THE UK Home Office has not made a proper assessment of the number of illegal immigrants over the past 15 years, reveals a new report.

The National Audit Office (NAO) said there were about 430,000 people in the country with no right to remain, according to the last official estimate in 2005.

The public spending watchdog, however, noted that subsequent independent research pegged the tally at over one million.

For instance, a Pew Research report in 2019 had said there were about 1.2 million illegal immigrants — the highest estimate so far — in the UK.

“The Home Office does not have an up-to-date estimate of how many people have no right to remain in the UK,” said the NAO report titled ‘Immigration Enforcement’ released on Wednesday (17).

“Although there would be significant uncertainty around any estimate it [the department] developed, such an estimate could help the department to demonstrate that its activities are effective in deterring attempts to enter or remain in the UK illegally.”

The report said the Home Office had placed the demand for its immigration enforcement services between 240,000 and 320,000 cases a year.

This estimate, however, did not include people who had no governmental contact over the past two years and, hence, failed to “provide a baseline” to gauge if the department’s enforcement measure were effective.

“Due to data quality issues, Immigration Enforcement cannot say whether the number of people ‘genuinely putting a demand’ on its activities is increasing or decreasing,” the report said.

In the past year to October 2019, detected attempts by people to come into the UK by clandestine means increased to 46,900. However, the NAO said it was not clear if this was because more attempts were being made or if there was better detection.

The NAO said the Home Office should look at how other government departments threw up with estimates of “hidden activity”, such as organised crime, to “improve its understanding of the full scale of the illegal population in the UK and identify new ways to address some of the challenges it faces”.

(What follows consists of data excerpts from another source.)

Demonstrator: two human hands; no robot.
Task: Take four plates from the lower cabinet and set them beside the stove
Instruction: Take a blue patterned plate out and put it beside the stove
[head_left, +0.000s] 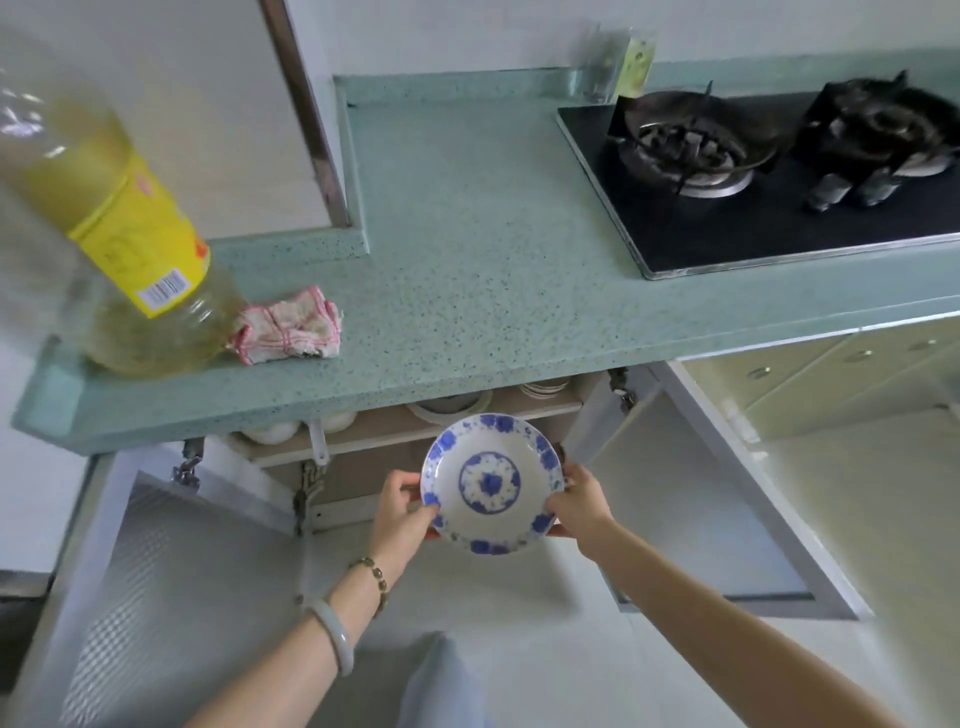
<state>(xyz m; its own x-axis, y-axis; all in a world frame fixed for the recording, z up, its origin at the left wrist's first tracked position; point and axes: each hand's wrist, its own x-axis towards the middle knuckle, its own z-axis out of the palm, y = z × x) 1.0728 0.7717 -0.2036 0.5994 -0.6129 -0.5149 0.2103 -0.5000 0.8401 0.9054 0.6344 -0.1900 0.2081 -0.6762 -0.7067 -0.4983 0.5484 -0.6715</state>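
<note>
A blue-and-white plate (492, 483) is held in the air in front of the open cabinet (545, 410), just below the near edge of the bench (467, 234), with its patterned face up. The left hand (402, 506) grips its left rim and the right hand (576, 506) its right rim. On each side the fingers (410, 483) are curled round the edge and pinch the plate, thumb on top and the rest beneath.

Both cabinet doors (156, 571) stand open. On the shelf (395, 431) behind the plate lie more dishes (447, 408), mostly hidden under the bench. The stove (779, 182) sits at the far right of the bench, well apart from the plate. At the near left of the bench stands a bottle (130, 234) of yellow liquid, with a crumpled cloth (291, 332) touching its right side. A glass (597, 62) stands at the far wall, just left of the stove. The left wrist wears a pale bangle (332, 636) and a bead bracelet (376, 577).
</note>
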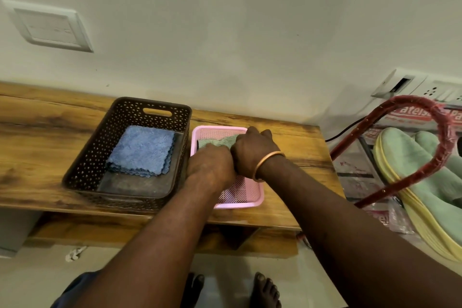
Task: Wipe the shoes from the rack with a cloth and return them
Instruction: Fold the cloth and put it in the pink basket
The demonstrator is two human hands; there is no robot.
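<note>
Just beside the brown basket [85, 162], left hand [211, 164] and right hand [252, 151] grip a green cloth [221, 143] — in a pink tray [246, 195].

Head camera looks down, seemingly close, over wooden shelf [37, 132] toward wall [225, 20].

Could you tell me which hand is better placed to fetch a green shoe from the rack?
Probably the right hand: it lies nearer the green shoes on the red rack at the right; the left hand would have to cross it.
</note>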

Furthermore, it added, the Home Office was unable to assess whether its actions to stop ineligible people accessing government-funded services had “any meaningful impact on the likelihood that an individual will leave the UK voluntarily”.

“Although there would be significant uncertainty around any estimate it [the department] developed, such an estimate could help the department to demonstrate that its activities are effective in deterring attempts to enter or remain in the UK illegally,” the report said.

Noting that immigration enforcement was “complex and challenging”, NAO chief Gareth Davies said: “While the Home Office has introduced significant changes to its enforcement activity, it cannot demonstrate that overall performance is improving.

“The department needs a better understanding of the impact of its immigration enforcement activity on its overarching vision to reduce the size of the illegal population and the harm it causes.”

Labour MP Meg Hillier, who chairs the Commons Public Accounts Committee, said the report showed that the Home Office “has no idea how many people are in the country illegally and doesn’t seem interested in finding out”.

“It can’t demonstrate that its actions to control illegal immigration are working as intended, and doesn’t understand how different aspects of its work fit together,” she added.

A Home Office spokesman maintained that the UK had “taken back control of our immigration system and for the first time in a generation” and  “will have full control over who comes and stays here”.

“As this report acknowledges, the nature of immigration crime and offending is complicated and we are consistently looking at ways to get ahead of the organised gangs behind it,” he said.

“We work tirelessly with international partners and agencies, such as the NCA, to tackle illegal migration, close down routes for people smuggling and return those with no right to remain in the UK wherever possible.

“We make no apology for seeking to deport foreign national offenders and since 2010 we have removed more than 53,000 criminals.”